◆ **WHAT TO DO**: Every line below must come back exactly as it stands, with the images omitted.
>>>
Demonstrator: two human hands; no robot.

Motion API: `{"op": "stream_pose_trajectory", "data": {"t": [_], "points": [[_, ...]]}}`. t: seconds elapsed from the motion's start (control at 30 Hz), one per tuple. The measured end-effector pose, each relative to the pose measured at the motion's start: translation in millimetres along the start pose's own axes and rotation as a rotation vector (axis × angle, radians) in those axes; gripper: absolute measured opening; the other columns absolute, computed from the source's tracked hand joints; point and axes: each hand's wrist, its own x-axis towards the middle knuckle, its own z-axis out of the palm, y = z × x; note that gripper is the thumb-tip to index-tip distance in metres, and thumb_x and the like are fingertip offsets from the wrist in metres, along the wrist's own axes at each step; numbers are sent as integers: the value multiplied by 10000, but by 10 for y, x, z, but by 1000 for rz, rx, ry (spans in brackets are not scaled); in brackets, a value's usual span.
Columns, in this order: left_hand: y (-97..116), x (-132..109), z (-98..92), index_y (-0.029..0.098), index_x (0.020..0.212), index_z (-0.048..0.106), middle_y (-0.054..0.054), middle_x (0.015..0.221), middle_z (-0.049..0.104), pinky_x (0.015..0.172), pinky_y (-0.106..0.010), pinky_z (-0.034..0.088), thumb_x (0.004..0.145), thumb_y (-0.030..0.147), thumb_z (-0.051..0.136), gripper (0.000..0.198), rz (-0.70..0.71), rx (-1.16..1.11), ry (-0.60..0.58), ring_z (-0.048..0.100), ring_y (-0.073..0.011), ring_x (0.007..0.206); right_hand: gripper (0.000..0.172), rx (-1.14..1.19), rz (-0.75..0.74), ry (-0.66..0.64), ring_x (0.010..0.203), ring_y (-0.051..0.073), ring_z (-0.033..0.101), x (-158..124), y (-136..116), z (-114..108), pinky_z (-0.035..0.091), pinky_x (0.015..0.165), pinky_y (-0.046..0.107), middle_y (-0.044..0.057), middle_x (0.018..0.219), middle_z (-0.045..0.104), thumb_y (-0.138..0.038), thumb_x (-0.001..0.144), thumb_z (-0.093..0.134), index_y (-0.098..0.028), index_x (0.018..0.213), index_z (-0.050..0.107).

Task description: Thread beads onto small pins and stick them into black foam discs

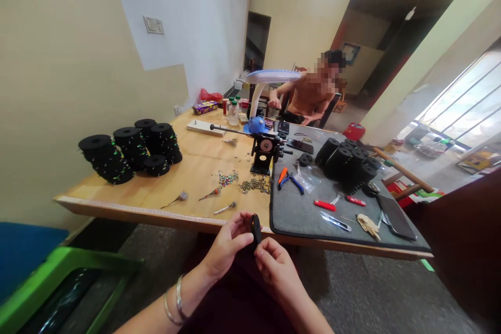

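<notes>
As you hold your forearms at the near edge of the table, your left hand [229,244] grips a thin, round black disc [255,228] between thumb and fingers, the disc standing on edge. Your right hand [277,266] is just below it, thumb and forefinger pressed together at its lower rim; what they pinch cannot be told.

Just beyond your left hand, on the pale wooden table [152,190], lies a small white-handled brush-like bundle [225,207]. Farther ahead of your hands are a heap of small brass-coloured pieces [253,185] and, behind it, a black metal device with a round dial [263,151]. Well to the left of your hands stand black cylindrical stacks [129,148] bearing coloured bits.

To the right of your hands, a grey fabric mat [293,224] carries pliers with orange and blue handles [299,187] and silver metal snips [335,221]. Opposite you sits another person [313,94].
</notes>
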Motion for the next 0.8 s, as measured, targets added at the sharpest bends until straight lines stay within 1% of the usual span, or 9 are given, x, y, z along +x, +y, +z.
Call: {"op": "stream_pose_trajectory", "data": {"t": [0.07,0.13,0.23,0.3,0.43,0.53,0.63,0.7,0.8], "points": [[11,9,12,193,1018,551,-42,961,622,855,-345,454,697,222,678,346,26,53,5,604,-208,909,309,-157,-90,25,419,56,294,-40,-30,28,238,414,178,-83,529,424,-453,803,611,-193,713,470],[30,22,19,193,1001,534,-34,919,622,813,-324,465,678,189,678,353,40,167,13,605,-195,868,244,-393,-210,62,499,86,392,-70,-113,20,324,488,194,-56,570,462,-376,853,557,-185,712,501],[45,60,17,181,961,529,-38,873,636,755,-300,470,637,149,680,359,14,375,0,605,-196,841,153,-780,-373,78,621,130,500,-85,-286,-33,389,593,224,-6,673,568,-257,874,516,-181,748,559],[33,100,1,168,935,540,-40,850,642,700,-284,466,640,158,664,320,-31,482,-40,604,-192,800,107,-1003,-471,32,660,151,537,-74,-392,-73,402,622,240,19,727,613,-193,866,509,-184,789,584],[-31,186,-71,142,818,580,-9,743,617,607,-244,424,660,227,642,190,-145,576,-120,559,-146,667,128,-1343,-640,-95,734,189,564,-23,-527,-136,417,661,271,70,802,638,-148,885,478,-183,854,598],[-52,207,-129,136,735,599,28,618,561,507,-214,360,686,291,622,163,-290,590,-211,490,-104,539,104,-1389,-651,-206,763,191,571,18,-576,-192,423,678,271,66,821,640,-155,889,502,-189,888,600],[-35,181,-157,141,721,608,48,566,521,440,-203,319,696,324,593,185,-449,517,-293,470,-89,460,91,-1275,-587,-281,737,166,574,54,-600,-258,422,667,248,36,794,639,-156,884,519,-198,871,598],[-20,155,-158,143,701,606,50,557,511,422,-200,315,678,321,591,181,-525,434,-313,491,-92,449,97,-1175,-536,-288,710,150,574,70,-594,-299,423,655,233,21,768,636,-157,880,521,-199,841,599],[-17,125,-154,138,667,600,41,520,521,408,-199,306,664,312,593,174,-602,286,-331,492,-92,429,102,-1028,-471,-242,690,139,571,72,-538,-348,428,654,224,9,748,634,-184,880,524,-193,813,600]]}}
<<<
◆ **RESPONSE TO THE EXERCISE**:
Demonstrator: two human hands; no robot.

Motion API: `{"op": "stream_pose_trajectory", "data": {"t": [_], "points": [[_, ...]]}}`. t: seconds elapsed from the motion's start (control at 30 Hz), one per tuple. The measured end-effector pose, each relative to the pose measured at the motion's start: translation in millimetres along the start pose's own axes and rotation as a rotation vector (axis × angle, radians) in those axes; gripper: absolute measured opening; the other columns absolute, computed from the source's tracked hand joints; point and axes: each hand's wrist, its own x-axis towards the middle knuckle, its own z-axis out of the palm, y = z × x; note that gripper is the thumb-tip to index-tip distance in metres, and thumb_x and the like are fingertip offsets from the wrist in metres, along the wrist's own axes at each step; numbers are sent as integers: the value multiplied by 10000, but by 10 for y, x, z, but by 1000 for rz, rx, ry (spans in brackets are not scaled); in brackets, a value's usual span.
Columns, in this order: left_hand: y (-97..116), x (-132..109), z (-98..92), index_y (-0.029..0.098), index_x (0.020..0.212), index_z (-0.048..0.106), middle_y (-0.054..0.054), middle_x (0.015..0.221), middle_z (-0.049..0.104), pinky_x (0.015..0.172), pinky_y (-0.106..0.010), pinky_z (-0.034..0.088), thumb_x (0.004..0.145), thumb_y (-0.030..0.147), thumb_z (-0.051..0.136), gripper (0.000..0.198), rz (-0.70..0.71), rx (-1.16..1.11), ry (-0.60..0.58), ring_z (-0.048..0.100), ring_y (-0.073..0.011), ring_x (0.007..0.206); right_hand: gripper (0.000..0.172), rx (-1.14..1.19), rz (-0.75..0.74), ry (-0.66..0.64), ring_x (0.010..0.203), ring_y (-0.051..0.073), ring_z (-0.033..0.101), x (-158..124), y (-136..116), z (-114..108), pinky_z (-0.035..0.091), pinky_x (0.015..0.165), pinky_y (-0.046..0.107), middle_y (-0.044..0.057), middle_x (0.018..0.219), middle_z (-0.045..0.104), thumb_y (-0.138..0.038), thumb_x (-0.001..0.144), thumb_z (-0.093..0.134), index_y (-0.098..0.028), index_x (0.018..0.213), index_z (-0.050..0.107).

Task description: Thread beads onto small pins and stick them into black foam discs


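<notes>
As you hold your forearms at the near edge of the table, your left hand [229,244] grips a thin, round black disc [255,228] between thumb and fingers, the disc standing on edge. Your right hand [277,266] is just below it, thumb and forefinger pressed together at its lower rim; what they pinch cannot be told.

Just beyond your left hand, on the pale wooden table [152,190], lies a small white-handled brush-like bundle [225,207]. Farther ahead of your hands are a heap of small brass-coloured pieces [253,185] and, behind it, a black metal device with a round dial [263,151]. Well to the left of your hands stand black cylindrical stacks [129,148] bearing coloured bits.

To the right of your hands, a grey fabric mat [293,224] carries pliers with orange and blue handles [299,187] and silver metal snips [335,221]. Opposite you sits another person [313,94].
</notes>
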Motion for the next 0.8 s, as measured, targets added at the sharpest bends until straight lines stay within 1% of the usual span, or 9 are given, x, y, z along +x, +y, +z.
Call: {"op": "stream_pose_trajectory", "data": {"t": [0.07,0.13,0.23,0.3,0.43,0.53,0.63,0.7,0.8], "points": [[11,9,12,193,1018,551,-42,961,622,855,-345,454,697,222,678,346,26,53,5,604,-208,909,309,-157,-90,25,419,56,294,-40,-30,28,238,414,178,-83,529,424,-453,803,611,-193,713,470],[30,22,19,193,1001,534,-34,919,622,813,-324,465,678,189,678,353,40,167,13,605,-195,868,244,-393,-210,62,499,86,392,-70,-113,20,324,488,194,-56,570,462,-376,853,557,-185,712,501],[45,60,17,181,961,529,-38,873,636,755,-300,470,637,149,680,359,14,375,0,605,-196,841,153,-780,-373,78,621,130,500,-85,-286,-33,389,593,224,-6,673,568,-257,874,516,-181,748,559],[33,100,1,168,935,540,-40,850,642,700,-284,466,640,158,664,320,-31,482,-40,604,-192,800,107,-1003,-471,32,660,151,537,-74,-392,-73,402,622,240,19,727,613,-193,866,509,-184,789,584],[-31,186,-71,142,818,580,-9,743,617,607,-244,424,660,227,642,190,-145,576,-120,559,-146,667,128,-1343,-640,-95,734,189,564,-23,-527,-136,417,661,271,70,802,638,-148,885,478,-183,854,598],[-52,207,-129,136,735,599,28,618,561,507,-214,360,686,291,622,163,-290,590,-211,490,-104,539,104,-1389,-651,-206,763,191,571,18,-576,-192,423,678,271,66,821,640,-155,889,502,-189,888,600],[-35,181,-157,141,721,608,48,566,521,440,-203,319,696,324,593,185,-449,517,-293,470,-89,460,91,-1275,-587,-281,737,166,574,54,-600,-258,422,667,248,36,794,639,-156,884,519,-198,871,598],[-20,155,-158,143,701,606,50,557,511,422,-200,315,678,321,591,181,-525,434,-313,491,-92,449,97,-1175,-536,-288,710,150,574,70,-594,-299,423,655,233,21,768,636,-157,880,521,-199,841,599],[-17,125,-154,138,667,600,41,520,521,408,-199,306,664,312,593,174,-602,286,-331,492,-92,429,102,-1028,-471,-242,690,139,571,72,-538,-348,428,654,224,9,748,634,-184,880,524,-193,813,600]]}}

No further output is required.